**Your task:**
Look through the listing below, find every line with the string "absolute", and copy it.

------------------------------------------------

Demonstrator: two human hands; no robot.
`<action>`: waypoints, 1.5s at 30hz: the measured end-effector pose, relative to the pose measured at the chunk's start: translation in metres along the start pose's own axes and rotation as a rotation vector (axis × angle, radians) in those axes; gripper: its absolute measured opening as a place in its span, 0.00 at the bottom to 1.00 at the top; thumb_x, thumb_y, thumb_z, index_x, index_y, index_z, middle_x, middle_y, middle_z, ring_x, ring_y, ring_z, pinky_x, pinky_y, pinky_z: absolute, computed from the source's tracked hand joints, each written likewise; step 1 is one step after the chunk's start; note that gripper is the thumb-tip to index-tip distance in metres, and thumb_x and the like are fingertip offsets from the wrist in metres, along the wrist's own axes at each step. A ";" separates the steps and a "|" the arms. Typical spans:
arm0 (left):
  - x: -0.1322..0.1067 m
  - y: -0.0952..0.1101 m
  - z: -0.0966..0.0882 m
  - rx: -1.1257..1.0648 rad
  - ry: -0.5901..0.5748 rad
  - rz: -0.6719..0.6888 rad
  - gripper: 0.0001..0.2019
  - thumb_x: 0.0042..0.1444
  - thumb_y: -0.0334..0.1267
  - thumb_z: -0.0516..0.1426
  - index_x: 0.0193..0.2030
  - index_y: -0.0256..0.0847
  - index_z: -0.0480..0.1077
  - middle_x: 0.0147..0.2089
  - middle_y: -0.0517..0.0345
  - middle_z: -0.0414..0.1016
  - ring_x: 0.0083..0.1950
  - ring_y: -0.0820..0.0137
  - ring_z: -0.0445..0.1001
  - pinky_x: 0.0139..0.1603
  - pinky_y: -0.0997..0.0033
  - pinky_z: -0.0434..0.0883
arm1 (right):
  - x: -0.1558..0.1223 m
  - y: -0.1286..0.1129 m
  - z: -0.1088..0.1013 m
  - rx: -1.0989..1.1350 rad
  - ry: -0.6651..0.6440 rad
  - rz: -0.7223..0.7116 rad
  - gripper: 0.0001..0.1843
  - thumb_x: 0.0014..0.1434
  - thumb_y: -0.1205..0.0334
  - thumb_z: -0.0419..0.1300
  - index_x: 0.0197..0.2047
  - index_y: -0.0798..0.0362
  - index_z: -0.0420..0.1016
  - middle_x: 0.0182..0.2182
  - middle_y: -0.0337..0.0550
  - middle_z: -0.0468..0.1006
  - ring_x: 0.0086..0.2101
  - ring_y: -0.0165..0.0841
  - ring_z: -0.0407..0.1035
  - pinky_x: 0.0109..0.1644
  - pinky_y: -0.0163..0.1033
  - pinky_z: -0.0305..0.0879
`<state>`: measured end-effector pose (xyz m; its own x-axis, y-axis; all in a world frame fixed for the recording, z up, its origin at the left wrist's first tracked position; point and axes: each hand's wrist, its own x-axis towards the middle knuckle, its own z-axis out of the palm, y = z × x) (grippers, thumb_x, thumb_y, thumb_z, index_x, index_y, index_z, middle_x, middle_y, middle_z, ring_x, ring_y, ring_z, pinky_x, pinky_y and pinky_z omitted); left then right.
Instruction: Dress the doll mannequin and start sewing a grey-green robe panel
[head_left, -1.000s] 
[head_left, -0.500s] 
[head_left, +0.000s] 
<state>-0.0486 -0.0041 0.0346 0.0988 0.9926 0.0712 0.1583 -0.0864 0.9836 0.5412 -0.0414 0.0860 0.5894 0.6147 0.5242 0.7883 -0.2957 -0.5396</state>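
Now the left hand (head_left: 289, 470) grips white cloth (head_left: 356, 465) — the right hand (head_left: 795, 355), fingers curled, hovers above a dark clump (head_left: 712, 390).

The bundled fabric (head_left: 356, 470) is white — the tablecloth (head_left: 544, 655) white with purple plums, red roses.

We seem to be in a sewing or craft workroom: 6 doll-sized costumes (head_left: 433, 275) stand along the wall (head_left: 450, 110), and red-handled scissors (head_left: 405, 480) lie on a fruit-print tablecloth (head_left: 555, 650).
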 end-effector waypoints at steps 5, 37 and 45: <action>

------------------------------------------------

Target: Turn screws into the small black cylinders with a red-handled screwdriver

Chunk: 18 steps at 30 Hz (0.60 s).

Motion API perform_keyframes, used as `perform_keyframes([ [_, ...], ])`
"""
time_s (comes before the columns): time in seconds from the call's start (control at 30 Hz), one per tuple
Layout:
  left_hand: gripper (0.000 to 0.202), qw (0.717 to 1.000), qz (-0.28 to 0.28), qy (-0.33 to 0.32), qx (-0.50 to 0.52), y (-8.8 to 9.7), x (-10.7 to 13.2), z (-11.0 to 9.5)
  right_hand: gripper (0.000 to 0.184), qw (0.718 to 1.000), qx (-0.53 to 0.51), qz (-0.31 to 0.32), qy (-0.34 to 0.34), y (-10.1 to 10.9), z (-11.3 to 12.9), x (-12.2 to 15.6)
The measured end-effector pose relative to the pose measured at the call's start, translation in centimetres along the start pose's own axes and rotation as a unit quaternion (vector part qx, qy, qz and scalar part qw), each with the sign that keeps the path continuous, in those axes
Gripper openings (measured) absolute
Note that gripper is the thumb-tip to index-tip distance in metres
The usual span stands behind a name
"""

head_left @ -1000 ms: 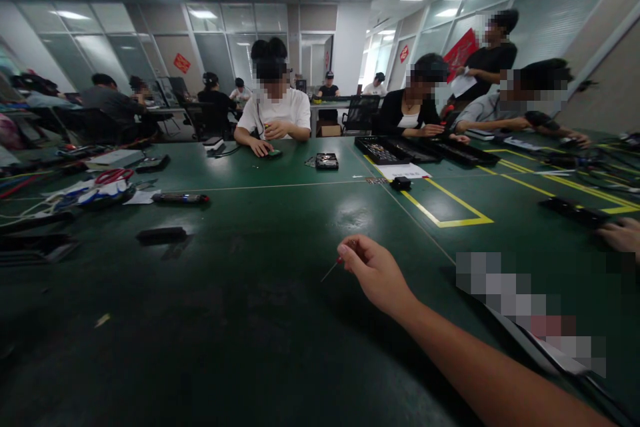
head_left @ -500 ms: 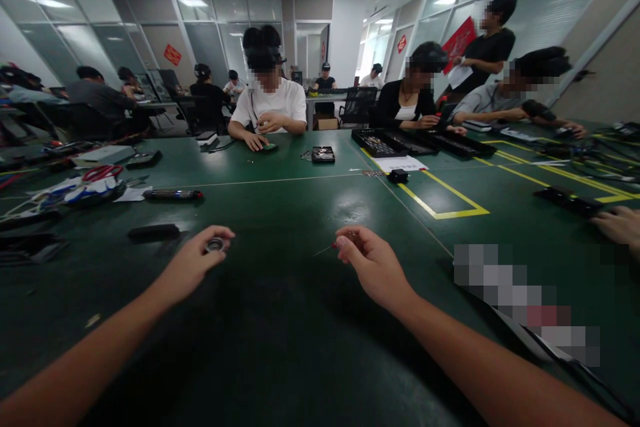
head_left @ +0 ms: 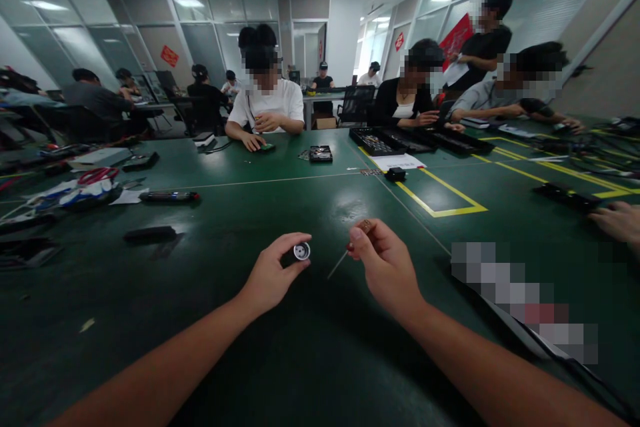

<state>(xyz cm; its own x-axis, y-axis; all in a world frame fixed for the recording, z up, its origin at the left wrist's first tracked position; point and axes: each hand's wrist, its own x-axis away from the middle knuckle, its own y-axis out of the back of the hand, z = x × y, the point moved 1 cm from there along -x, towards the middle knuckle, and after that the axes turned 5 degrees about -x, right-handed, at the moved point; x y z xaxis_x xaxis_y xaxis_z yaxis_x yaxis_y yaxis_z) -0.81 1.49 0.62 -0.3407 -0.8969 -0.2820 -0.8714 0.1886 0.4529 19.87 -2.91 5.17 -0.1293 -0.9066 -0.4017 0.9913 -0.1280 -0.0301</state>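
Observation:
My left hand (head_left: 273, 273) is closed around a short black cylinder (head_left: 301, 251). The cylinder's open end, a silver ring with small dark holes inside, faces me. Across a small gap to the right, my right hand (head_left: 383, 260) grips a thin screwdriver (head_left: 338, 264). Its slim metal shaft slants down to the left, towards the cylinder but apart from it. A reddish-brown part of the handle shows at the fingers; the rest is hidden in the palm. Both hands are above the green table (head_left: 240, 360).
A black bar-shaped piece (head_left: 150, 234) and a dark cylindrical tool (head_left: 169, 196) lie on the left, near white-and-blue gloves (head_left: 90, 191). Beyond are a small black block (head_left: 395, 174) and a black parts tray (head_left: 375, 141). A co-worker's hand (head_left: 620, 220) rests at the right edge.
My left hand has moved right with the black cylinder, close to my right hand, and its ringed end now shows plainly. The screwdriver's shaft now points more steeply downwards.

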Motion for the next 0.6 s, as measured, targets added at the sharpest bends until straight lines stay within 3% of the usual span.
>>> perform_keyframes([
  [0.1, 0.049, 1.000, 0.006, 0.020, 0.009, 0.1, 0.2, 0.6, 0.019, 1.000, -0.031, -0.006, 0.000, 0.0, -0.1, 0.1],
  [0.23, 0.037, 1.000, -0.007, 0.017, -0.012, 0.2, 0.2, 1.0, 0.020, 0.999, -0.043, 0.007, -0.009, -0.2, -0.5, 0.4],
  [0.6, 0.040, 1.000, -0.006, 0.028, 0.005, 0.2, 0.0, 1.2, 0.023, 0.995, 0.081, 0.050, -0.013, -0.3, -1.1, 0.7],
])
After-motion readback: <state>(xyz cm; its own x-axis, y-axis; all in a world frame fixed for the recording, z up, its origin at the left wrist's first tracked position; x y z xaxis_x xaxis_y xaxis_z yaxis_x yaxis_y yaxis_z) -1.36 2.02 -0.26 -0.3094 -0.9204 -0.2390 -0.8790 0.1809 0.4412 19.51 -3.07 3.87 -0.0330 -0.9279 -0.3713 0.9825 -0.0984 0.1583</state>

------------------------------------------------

**Response for this exercise:**
`<action>`: waypoints, 1.5s at 30hz: the measured end-effector pose, relative to the pose measured at the chunk's start: translation in metres along the start pose's own axes and rotation as a rotation vector (axis × angle, radians) in those axes; gripper: its absolute measured opening as a place in its span, 0.00 at the bottom to 1.00 at the top; thumb_x, thumb_y, thumb_z, index_x, index_y, index_z, middle_x, middle_y, middle_z, ring_x, ring_y, ring_z, pinky_x, pinky_y, pinky_z: absolute, computed from the source's tracked hand joints, each written likewise; step 1 is one step after the chunk's start; note that gripper is the thumb-tip to index-tip distance in metres, and thumb_x and the like are fingertip offsets from the wrist in metres, along the wrist's own axes at each step. A ";" separates the steps and a "|" the arms. Typical spans:
Gripper openings (measured) absolute

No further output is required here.